DATA —
________________________

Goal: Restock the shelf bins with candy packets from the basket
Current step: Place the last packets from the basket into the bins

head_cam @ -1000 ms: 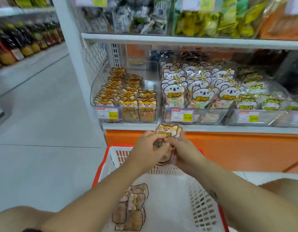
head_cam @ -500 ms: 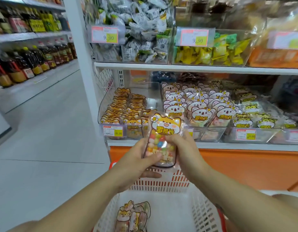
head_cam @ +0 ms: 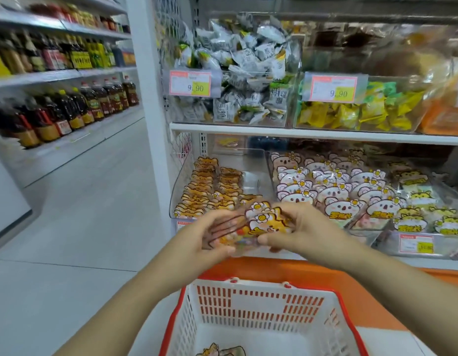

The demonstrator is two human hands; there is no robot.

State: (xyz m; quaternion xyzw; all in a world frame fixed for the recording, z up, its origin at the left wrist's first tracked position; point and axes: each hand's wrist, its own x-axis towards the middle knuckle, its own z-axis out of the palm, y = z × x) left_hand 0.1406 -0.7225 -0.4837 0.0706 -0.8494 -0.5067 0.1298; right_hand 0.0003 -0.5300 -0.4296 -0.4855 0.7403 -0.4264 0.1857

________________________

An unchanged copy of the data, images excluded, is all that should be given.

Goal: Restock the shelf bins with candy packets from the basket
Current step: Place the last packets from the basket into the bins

head_cam @ -1000 ms: 
head_cam @ -500 ms: 
head_cam @ +0 ms: 

The demonstrator is two human hands; there is no robot.

State: (xyz m; quaternion xyzw; all in a world frame fixed for the recording, z up, its origin at the left wrist's first tracked position; point and axes: each hand's wrist, its own x-axis towards the middle knuckle, its own z-axis out of the palm, y = z × x) left_hand 0.1406 -0.7225 -0.4837 0.0706 -0.8494 -0.5067 0.1298; right_hand 0.0003 -0.5300 -0.4296 -0.4855 0.7403 -0.4264 0.1857

This output requires no further additions.